Germer Sebastian, Rudolph Christiane, Labohm Louisa, Katalinic Alexander, Rath Natalie, Rausch Katharina, Holleczek Bernd, Handels Heinz
German Research Center for Artificial Intelligence (DFKI), Ratzeburger Allee 160, 23562 Lübeck, Germany.
Institute for Cancer Epidemiology, University of Lübeck, Ratzeburger Allee 160, 23562 Lübeck, Germany.
Int J Med Inform. 2024 Nov;191:105607. doi: 10.1016/j.ijmedinf.2024.105607. Epub 2024 Aug 26.
Survival analysis based on cancer registry data is of paramount importance for monitoring the effectiveness of health care. As new methods arise, the compendium of statistical tools applicable to cancer registry data grows. In recent years, machine learning approaches for survival analysis were developed. The aim of this study is to compare the model performance of the well established Cox regression and novel machine learning approaches on a previously unused dataset.

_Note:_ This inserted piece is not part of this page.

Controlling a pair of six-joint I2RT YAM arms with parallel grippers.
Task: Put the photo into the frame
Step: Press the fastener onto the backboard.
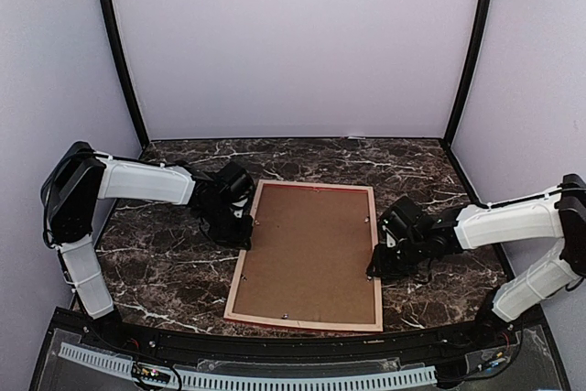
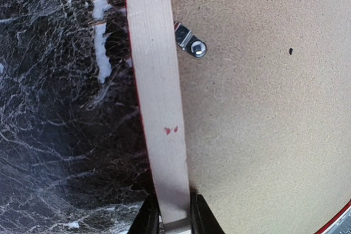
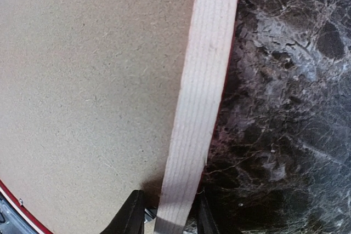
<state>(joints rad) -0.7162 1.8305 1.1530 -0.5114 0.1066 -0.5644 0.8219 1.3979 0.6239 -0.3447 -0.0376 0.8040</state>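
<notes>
While frame (image 1: 302, 322) lies back-up, long axis near-far, left hand (image 2: 174, 217) pinches it; right hand (image 3: 167, 215): grip unclear.

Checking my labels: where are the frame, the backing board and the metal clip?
the frame (image 2: 159, 108): left wrist view, pale wood rail.
backing board (image 1: 307, 254): top external view, brown middle.
metal clip (image 2: 189, 40): left wrist view, its middle.

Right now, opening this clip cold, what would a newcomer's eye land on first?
The frame lies face down in the middle of the dark marble table, its brown backing board filling it inside pale wood rails. The left pincer clasps the left rail and the right pincer straddles the right rail.
</notes>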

The study is based on lung cancer data from the Schleswig-Holstein Cancer Registry. Four survival analysis models are compared: Cox Proportional Hazard Regression (CoxPH) as the most commonly used statistical model, as well as Random Survival Forests (RSF) and two neural network architectures based on the DeepSurv and TabNet approaches. The models are evaluated using the concordance index (C-I), the Brier score and the AUC-ROC score. In addition, to gain more insight in the decision process of the models, we identified the features that have an higher impact on patient survival using permutation feature importance scores and SHAP values.
Using a dataset including the cancer stage established by the Union for International Cancer Control (UICC), the best performing model is the CoxPH (C-I: 0.698±0.005), while using a dataset which includes the tumor size, lymph node and metastasis status (TNM) leads to the RSF as best performing model (C-I: 0.703±0.004). The explainability metrics show that the models rely on the combined UICC stage and the metastasis status in the first place, which corresponds to other studies.
The studied methods are highly relevant for epidemiological researchers to create more accurate survival models, which can help physicians make informed decisions about appropriate therapies and management of patients with lung cancer, ultimately improving survival and quality of life.
基于癌症登记数据的生存分析对于监测医疗保健效果至关重要。随着新方法的出现,适用于癌症登记数据的统计工具集不断增加。近年来,开发了用于生存分析的机器学习方法。本研究的目的是在一个以前未使用过的数据集上比较成熟的Cox回归和新颖的机器学习方法的模型性能。
本研究基于石勒苏益格-荷尔斯泰因癌症登记处的肺癌数据。比较了四种生存分析模型:作为最常用统计模型的Cox比例风险回归(CoxPH),以及随机生存森林(RSF)和基于DeepSurv和TabNet方法的两种神经网络架构。使用一致性指数(C-I)、Brier分数和AUC-ROC分数对模型进行评估。此外,为了更深入地了解模型的决策过程,我们使用排列特征重要性分数和SHAP值确定了对患者生存影响更大的特征。
使用包含国际癌症控制联盟(UICC)确定的癌症分期的数据集,表现最佳的模型是CoxPH(C-I:0.698±0.005),而使用包含肿瘤大小、淋巴结和转移状态(TNM)的数据集时,表现最佳的模型是RSF(C-I:0.703±0.004)。可解释性指标表明,模型首先依赖于UICC分期和转移状态的组合,这与其他研究一致。
所研究的方法对于流行病学研究人员创建更准确的生存模型非常重要,这可以帮助医生就肺癌患者的适当治疗和管理做出明智的决策,最终提高生存率和生活质量。